__THE PROBLEM__. The lines from the top of the material through the line with "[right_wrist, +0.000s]" are to be set down exactly. Leave the pictures out.

__COLLECTED MATERIAL__.
►

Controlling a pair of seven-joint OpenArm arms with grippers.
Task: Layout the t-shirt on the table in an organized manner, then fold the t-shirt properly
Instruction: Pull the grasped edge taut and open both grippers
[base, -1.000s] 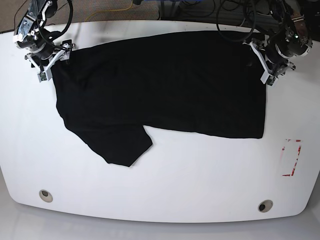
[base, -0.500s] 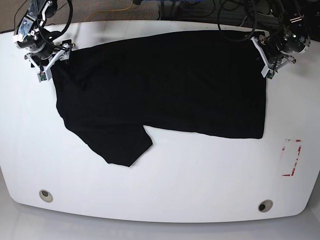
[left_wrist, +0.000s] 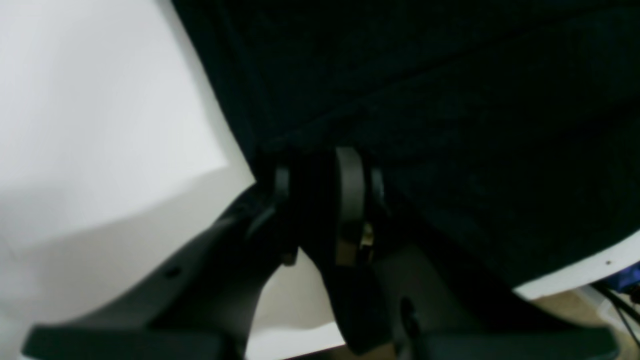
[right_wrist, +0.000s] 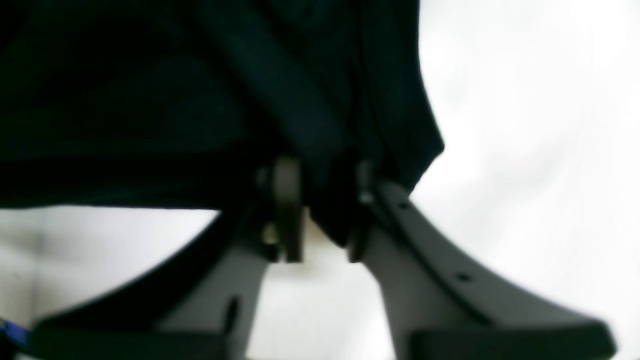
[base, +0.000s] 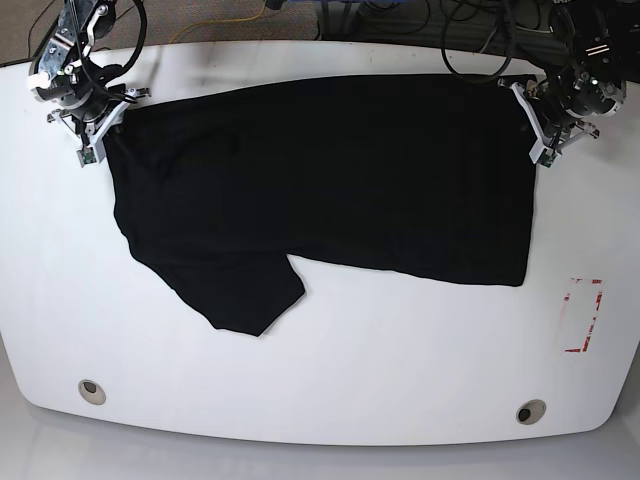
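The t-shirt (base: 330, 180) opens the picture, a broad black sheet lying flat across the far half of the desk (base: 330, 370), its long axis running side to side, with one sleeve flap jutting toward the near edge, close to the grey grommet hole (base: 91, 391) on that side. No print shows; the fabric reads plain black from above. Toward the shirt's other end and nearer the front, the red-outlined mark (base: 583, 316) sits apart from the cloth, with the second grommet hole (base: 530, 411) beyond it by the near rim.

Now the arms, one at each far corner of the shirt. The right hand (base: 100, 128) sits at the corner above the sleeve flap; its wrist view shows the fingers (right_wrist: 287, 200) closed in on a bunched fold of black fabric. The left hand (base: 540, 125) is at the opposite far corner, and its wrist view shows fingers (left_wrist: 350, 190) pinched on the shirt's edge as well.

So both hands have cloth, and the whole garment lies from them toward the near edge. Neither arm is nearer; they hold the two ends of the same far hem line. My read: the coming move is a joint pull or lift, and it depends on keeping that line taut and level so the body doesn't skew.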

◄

__SOLUTION TO THIS PROBLEM__.
Controlling a pair of seven-joint OpenArm arms with grippers.
Task: Layout the t-shirt on the table in an organized manner, then fold the t-shirt properly
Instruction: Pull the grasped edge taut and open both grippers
[base, -1.000s] 
[base, -0.500s] 
[left_wrist, +0.000s] 
[right_wrist, +0.000s] 

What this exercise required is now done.